As a result, you can imagine how important it is to live and work in environments that are filled with productive cues and devoid of unproductive ones.

– Environment design allows you to take back control and become the architect of your life.

Be the designer of your world and not merely the consumer of it.

– [ Personal note: Utilize novel environments to help develop good habits and kick bad habits.

Any novel environment or situation you immerse yourself in is an incredible opportunity to facilitate a lasting positive change.

And remember: you can often re-design your current environments to become novel. ]

– “Disciplined” people are better at structuring their lives in a way that does not require heroic willpower and self-control. In other words, they spend less time in tempting situations.

– Yes, perseverance, grit, and willpower are essential to success, but the way to improve these qualities is not by wishing you were a more disciplined person [or by relying on psyching yourself up], but by creating a more disciplined environment.

The people with the best self-control are typically the ones who need to use it the least.

– Self-control is a short-term strategy, not a long-term one. You may be able to resist temptation once or twice, but it’s unlikely you can muster the willpower to override your desires every time.

Instead of summoning a new dose of willpower whenever you want to do the right thing, your energy would be better spent optimizing your environment.

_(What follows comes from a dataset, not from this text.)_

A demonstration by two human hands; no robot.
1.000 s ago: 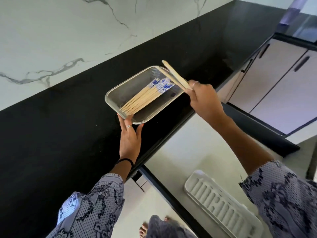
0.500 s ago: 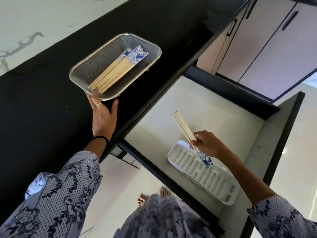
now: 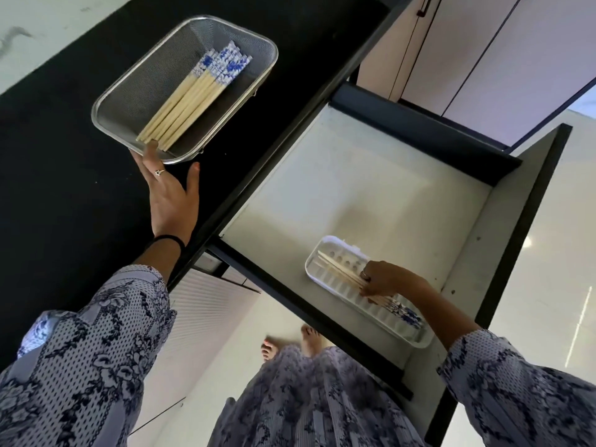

– This is the secret to self-control.

Make the cues of your good habits obvious and the cues of your bad habits invisible.

– In the short-run, you can choose to overpower temptation. In the long-run, we become a product of the environment that we live in.

To put it bluntly, I have never seen someone consistently stick to positive habits in a negative environment.

– Design your environment. Make the cues of good habits obvious and visible.

– It is the anticipation of a reward. — not the fulfillment of it — that gets us to take action.

We need to make our habits attractive because it is the expectation of a rewarding experience that motivates us to act in the first place.

– Behaviors are attractive when they help us fit in [or potentialy belong].

We imitate the habits of three groups in particular:

The close.
The many.
The powerful.

Imitating the Close. Proximity has a powerful effect on our behavior. Our friends and family provide a sort of invisible peer pressure that pulls us in their direction.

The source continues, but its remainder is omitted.